Set down nothing except the lines starting at the one with "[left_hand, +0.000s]" and ending at the final line of the material, each word for word.

_Collected data:_
* * * *
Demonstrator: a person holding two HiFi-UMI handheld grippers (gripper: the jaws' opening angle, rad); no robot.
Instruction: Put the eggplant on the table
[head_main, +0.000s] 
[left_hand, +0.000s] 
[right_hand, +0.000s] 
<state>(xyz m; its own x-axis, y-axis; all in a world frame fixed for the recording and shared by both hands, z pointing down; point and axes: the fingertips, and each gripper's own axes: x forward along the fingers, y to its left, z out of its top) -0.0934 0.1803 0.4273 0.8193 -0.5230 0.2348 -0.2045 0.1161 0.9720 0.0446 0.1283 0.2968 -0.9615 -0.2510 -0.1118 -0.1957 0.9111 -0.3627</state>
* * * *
_Solution to the problem:_
[left_hand, +0.000s] 
[right_hand, +0.000s] 
<state>(xyz m; its own x-axis, y-axis; all in a world frame fixed for the recording and shared by both hands, z pointing down; point and axes: the fingertips, and each gripper's own axes: x forward along the fingers, y to its left, z out of its top) -0.0934 0.1803 0.4273 0.8193 -0.5230 0.2348 -0.2045 0.1161 0.9720 0.0446 0.1283 0.2968 -0.9615 -0.2510 -0.1118 -0.1957 0.9111 -0.3627</state>

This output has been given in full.